Thanks, Ed...What's the lowest price for coach seats?


----------



## Ryan

From where to where?


----------



## the_traveler

Pat said:


> Can you tell me approximately how many coach trains there are, and what the seating capacity is on each one? (70?)
> 
> Also, are there compartments for carry-ons above or below each seat? Remember...this is my 1st time, so I don't have a clue! Is it safe to bring a laptop? Where can I store it for safe keeping, if I decide to wander off into the diner or cafe car?


As stated, please let us know from where to where you will be traveling. Some trains carry single level coaches while other trains use bi-level coaches. There is a luggage rack above your seat (which is *MUCH* bigger than on a plane). It is open and you can put full sized suitcases in it. There is also room at the end of the cars on single level trains and a large luggage rack on the lower level of Superliners.

In coach, I would try to keep any valuables (purses, wallets, laptops/netbooks. etc...) with you. Take them with you. However, I have left my netbook above my seat or on the tray table when I was gone, and had no problems. As in any situation, size up your surroundings. If you feel safe, trust your feelings!



Besides not many people get off a train going 79 MPH - so they should still be on the train! They can only walk forward or back to another car!





Also, don't worry about the stated "2 carry-on per person" limit too much! I have never seen it strictly enforced. Besides, the many exceptions include:


Purses
Coats
Sweaters
Pillows
Computers
Strollers
Car Seats
Walkers or assist devices
etc ...

Basically if you can easily carry it yourself, you can carry it on.


----------



## zephyr17

Pat said:


> Is the seating in the coach area assigned, or first come first serve?

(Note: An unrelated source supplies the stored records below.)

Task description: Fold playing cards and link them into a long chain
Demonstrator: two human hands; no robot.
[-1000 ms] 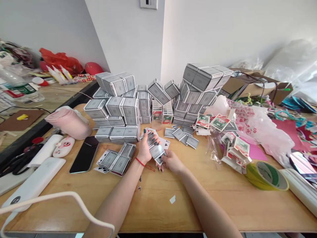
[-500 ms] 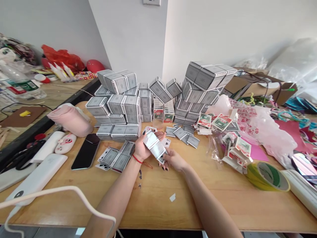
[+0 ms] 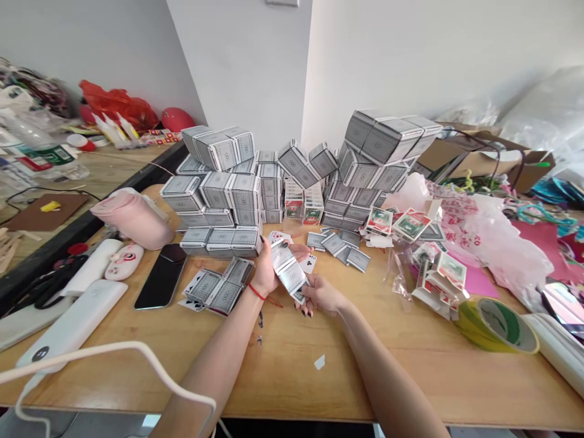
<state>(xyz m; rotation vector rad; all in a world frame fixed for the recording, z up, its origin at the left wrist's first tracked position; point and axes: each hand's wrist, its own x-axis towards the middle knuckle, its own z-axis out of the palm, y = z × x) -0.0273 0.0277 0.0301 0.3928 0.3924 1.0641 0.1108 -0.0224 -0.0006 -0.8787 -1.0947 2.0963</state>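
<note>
Head cam, left hand [image 3: 266,272]: your fingers curl loosely round the gray-backed cards [image 3: 288,267], up at their 11 o'clock end
Right hand [image 3: 325,295]: yours is pinched on the 5 o'clock end
Cards: 6 o'clock of mid-view, phone [image 3: 160,277] at their 9

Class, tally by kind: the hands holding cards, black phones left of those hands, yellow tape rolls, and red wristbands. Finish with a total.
Hands holding cards: 2 (left hand, right hand)
Black phone: 1
Yellow tape roll: 1
Red wristband: 1
Total: 5
</note>
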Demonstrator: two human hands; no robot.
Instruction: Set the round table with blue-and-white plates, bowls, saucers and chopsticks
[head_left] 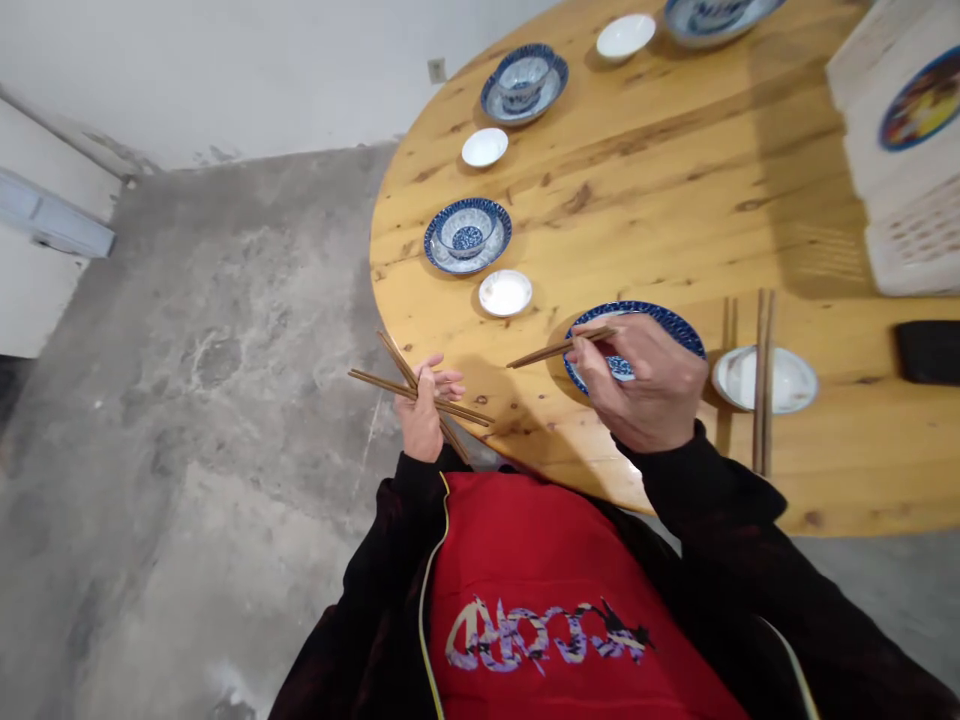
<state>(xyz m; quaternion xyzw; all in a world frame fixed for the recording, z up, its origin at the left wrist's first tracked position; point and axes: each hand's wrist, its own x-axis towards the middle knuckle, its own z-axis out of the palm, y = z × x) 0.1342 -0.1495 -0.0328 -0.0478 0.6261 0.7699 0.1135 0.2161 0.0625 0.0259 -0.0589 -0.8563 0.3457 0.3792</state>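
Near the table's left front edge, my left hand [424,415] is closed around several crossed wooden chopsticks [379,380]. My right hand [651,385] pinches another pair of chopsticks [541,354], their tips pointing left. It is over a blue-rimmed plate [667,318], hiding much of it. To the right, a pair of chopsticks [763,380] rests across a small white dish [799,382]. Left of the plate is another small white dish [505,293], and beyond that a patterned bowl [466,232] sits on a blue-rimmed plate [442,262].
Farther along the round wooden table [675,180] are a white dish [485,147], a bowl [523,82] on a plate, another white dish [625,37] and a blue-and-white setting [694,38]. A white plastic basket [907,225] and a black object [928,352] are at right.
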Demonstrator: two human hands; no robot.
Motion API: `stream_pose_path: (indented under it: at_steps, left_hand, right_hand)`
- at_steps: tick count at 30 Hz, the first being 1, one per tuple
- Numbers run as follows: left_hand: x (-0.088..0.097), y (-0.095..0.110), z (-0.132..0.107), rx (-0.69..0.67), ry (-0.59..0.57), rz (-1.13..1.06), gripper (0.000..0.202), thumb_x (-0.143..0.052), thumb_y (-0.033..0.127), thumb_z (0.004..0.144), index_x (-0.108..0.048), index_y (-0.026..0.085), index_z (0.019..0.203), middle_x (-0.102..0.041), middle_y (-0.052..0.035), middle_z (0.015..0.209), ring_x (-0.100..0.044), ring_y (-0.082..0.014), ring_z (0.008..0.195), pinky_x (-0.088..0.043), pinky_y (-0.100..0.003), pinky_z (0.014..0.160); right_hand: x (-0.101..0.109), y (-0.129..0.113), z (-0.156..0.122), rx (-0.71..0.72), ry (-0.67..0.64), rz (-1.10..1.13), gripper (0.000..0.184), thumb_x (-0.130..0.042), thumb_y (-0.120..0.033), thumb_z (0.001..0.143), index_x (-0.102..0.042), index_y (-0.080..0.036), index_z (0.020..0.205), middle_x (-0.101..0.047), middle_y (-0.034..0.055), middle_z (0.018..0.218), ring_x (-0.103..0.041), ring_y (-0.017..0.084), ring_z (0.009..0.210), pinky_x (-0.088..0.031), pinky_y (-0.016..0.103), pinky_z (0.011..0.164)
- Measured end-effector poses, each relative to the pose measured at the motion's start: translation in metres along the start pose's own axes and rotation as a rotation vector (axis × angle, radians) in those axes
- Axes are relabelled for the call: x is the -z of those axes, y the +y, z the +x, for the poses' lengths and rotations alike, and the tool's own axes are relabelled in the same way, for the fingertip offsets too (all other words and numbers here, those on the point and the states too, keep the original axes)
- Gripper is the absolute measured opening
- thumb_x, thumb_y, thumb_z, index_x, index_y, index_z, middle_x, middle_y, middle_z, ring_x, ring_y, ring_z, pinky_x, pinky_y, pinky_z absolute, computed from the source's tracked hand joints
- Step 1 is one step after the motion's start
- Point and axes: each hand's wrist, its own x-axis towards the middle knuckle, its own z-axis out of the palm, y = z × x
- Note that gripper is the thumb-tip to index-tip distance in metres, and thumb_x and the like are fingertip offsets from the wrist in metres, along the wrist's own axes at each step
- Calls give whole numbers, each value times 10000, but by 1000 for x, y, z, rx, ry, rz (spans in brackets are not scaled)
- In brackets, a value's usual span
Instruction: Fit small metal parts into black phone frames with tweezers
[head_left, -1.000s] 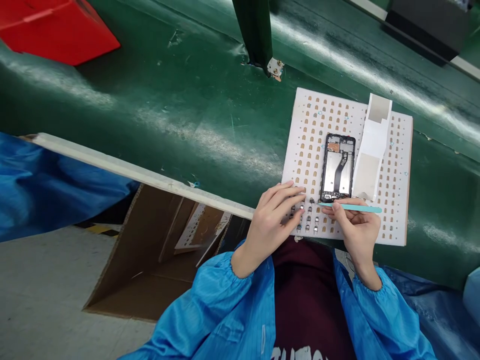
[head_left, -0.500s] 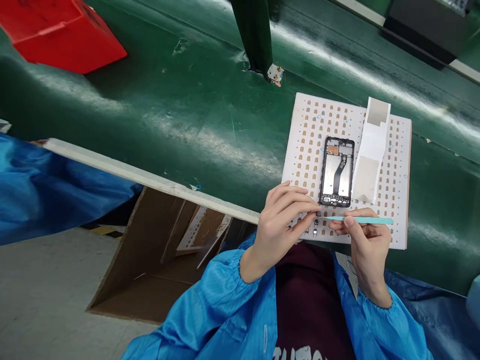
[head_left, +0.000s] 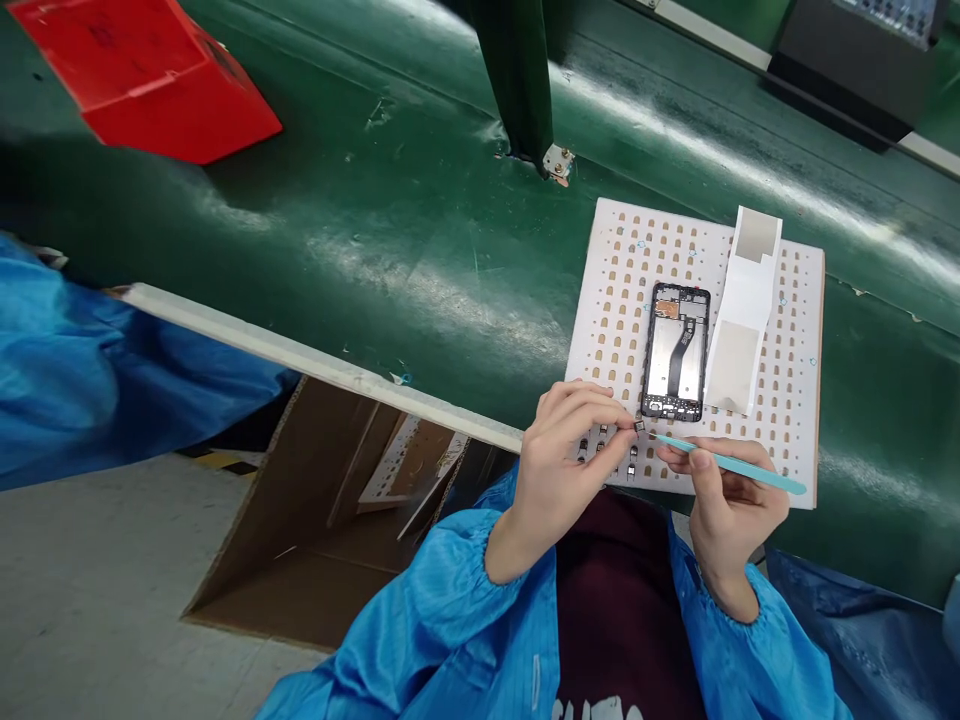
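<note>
A white perforated tray lies on the green belt. On it rest a black phone frame and a white paper strip. Several small dark parts sit in the tray's near rows. My left hand pinches one small dark part just below the phone frame's bottom edge. My right hand grips teal tweezers, their tip pointing left at that part.
A red box lies at the far left of the green belt. A green post stands behind the tray. An open cardboard box sits below the belt's white edge. Another person's blue sleeve is at the left.
My left hand's fingers have closed from flat on the small parts to a pinch on one, raised toward the phone frame. The tweezers tilted, their tip now aimed at it.
</note>
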Motion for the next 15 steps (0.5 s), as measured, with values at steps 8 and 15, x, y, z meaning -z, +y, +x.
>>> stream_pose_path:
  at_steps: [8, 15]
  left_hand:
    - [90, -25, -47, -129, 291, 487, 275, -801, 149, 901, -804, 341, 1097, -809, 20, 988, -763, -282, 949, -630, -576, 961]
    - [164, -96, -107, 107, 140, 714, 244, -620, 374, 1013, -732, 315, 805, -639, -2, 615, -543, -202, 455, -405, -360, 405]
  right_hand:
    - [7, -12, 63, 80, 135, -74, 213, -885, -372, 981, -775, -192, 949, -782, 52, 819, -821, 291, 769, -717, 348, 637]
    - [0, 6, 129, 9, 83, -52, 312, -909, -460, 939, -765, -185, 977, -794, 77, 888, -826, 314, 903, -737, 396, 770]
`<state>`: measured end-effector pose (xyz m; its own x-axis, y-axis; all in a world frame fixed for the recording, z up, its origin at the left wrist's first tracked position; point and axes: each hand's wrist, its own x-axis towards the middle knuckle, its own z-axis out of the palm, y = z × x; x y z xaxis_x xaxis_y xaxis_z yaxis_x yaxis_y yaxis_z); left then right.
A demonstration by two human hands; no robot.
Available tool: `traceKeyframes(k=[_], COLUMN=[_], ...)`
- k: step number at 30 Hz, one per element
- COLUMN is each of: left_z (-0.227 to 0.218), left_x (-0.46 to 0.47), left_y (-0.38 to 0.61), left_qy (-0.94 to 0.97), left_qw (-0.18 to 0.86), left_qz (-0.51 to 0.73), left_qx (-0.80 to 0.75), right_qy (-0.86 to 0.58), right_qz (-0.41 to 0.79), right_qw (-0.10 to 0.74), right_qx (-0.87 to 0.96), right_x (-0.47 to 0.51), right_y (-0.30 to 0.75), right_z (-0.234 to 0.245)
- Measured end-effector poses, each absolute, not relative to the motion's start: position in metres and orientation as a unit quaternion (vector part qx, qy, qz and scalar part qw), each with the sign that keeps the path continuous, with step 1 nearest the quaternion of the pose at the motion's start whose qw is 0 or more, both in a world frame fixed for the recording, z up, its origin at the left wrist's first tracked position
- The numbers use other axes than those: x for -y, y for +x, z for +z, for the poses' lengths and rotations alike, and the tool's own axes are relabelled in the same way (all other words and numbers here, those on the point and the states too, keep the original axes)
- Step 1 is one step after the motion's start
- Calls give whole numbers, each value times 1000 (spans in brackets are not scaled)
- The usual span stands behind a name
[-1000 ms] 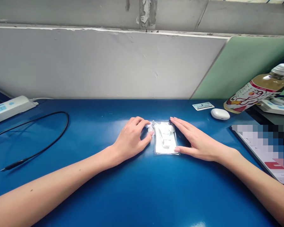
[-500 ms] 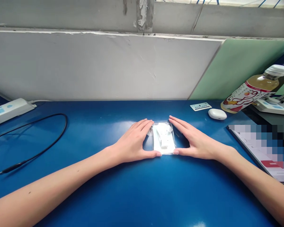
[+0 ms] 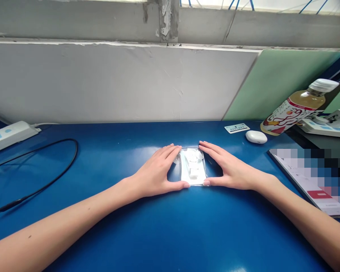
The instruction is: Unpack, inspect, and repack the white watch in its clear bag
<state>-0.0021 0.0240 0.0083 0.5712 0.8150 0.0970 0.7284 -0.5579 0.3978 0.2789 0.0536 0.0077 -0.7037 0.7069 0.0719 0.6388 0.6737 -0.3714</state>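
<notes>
A small clear plastic packet (image 3: 186,175) lies flat on the blue table. Inside it shows a white item (image 3: 193,172) with a blocky near end; glare blurs its details. My left hand (image 3: 157,172) spans the packet's left side, thumb on the near edge and fingertips at the far left corner. My right hand (image 3: 234,168) mirrors this on the right, gripping the near and far right corners between thumb and fingers. A round transparent piece (image 3: 176,158) pokes out beside my left fingers; I cannot tell what it is.
On the right are a white earbud case (image 3: 256,137), a card (image 3: 237,128), a tilted drink bottle (image 3: 293,109) and a tablet-like screen (image 3: 294,170), partly blurred out. A black cable (image 3: 73,155) curls at left near a white power strip (image 3: 14,136). A wall (image 3: 102,83) closes the back.
The whole view has shifted slightly, so everything sits a little further left. Both hands keep their places at the packet, which looks unmoved on the table.
</notes>
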Motion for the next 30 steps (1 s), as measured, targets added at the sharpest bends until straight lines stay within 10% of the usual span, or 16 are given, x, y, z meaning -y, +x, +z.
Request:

It depends on the station, the train, and somewhat on the crew. For reserved seat trains at originating and other large stations, you generally line up and get a seating assignment and a seat check from the conductor/assistant conductor at a podium. For any but the largest intermediate stops, you just board, although you may be directed to one car or another based on your destination. Once you board, the attendent may assign you to a seat. If the attendent doesn't, you can take any free seat. The attendent generally won't lift your ticket, though. Some do, but they are not supposed to. Note that whether or not a seat is free is not determined by whether or not someone is sitting in it (they may be in the diner or lounge car), but whether there is a "seat check" or "hat check" inserted in the holder above the seats. This is a small piece of paper, ususally with the destination of the passenger in that seat written on it. If the conductor hasn't lifted your ticket before or while you are boarding, once you find a seat STAY THERE until he comes by and lifts your ticket. Once he lifts your ticket, he will put a seat check above your seat, and it's now yours. Sleeper space is assigned when you reserve it, though.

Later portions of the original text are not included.